Protein: How Much Does My Body Need?
We’ve talked about carbohydrates, so now let’s talk about protein.
Protein is another very confusing macronutrient. Between all the trendy high-protein diets and supplements, it may seem like we need to force feed protein into our bodies 24/7 in order to consume all the protein we need. But, that’s really not true! I bet you’ll be surprised to learn how much protein is actually recommended to consume per day.
The Recommended Dietary Allowance (RDA) for protein is 0.8 grams per kilogram of body weight per day. The RDA is the daily dietary intake of a nutrient that our bodies need to maintain good health. RDAs are determined by the Food and Nutrition Board of the Institute of Medicine.
So, let’s do the math. Say you weigh 150 pounds. To figure out how much protein you need, you must first convert pounds to kilograms (1 kilogram = 2.2 pounds). To do this, you divide 150 by 2.2 and get 68.2 kilograms. Multiply 68.2 kilograms by 0.8 grams of protein and you get 55 grams of protein, which is how much you’d need each day. My point in showing you this is not to encourage you to calculate your recommended daily protein intake and then meticulously try to reach that number each day. It’s to demonstrate that maybe you’re getting more than enough protein than you think! If you ate 2 scrambled eggs (~12 grams protein) and two slices of wheat toast (~8 gm) with breakfast and then 4 ounces of chicken (~30 gm) with lunch…you’re already at 50 grams protein and haven’t even made it to dinner yet!

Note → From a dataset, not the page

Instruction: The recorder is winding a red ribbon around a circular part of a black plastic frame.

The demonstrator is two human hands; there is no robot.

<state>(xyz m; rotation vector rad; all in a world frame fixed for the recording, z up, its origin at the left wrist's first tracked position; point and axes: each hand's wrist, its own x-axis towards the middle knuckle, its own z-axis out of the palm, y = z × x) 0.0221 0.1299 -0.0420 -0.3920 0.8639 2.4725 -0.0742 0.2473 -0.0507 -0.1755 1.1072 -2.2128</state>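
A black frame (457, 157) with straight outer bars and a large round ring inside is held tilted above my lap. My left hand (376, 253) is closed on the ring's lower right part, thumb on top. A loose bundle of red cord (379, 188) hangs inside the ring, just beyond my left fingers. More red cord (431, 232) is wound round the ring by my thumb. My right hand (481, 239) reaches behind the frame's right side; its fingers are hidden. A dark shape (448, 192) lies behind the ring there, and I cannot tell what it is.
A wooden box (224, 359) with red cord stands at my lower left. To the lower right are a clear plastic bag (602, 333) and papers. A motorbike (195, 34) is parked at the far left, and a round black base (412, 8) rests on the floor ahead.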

A question I frequently hear is, “But if I’m exercising don’t I need to consume a lot more protein?” Well, there actually isn’t compelling evidence to support this. The National Academy of Sciences states that healthy individuals undertaking resistance or endurance exercise do not need additional dietary protein. There is also not enough evidence to confirm that consuming more protein than required will increase your muscle mass.
So, no, you don’t need to guzzle protein shakes to get stronger. Our bodies can only process so much protein in one day. However, those shakes can come in handy! Here are some nutrition-related tips to help you reach your strength goals:
1) Consume protein (~15 grams) directly after a workout. Some studies show that this can enhance muscle repair. Pack some protein-rich snacks or a protein shake in your gym bag for after your workout!
2) Pair your protein with carbohydrates to eat both before and after workouts. Protein provides amino acids and carbohydrates provide insulin for increased protein synthesis. Some great combos include: an apple with peanut butter, Greek yogurt with berries, or a smoothie with protein powder.
3) Be consistent. Building muscle and gaining strength takes time. Create realistic nutrition and exercise goals that you can obtain!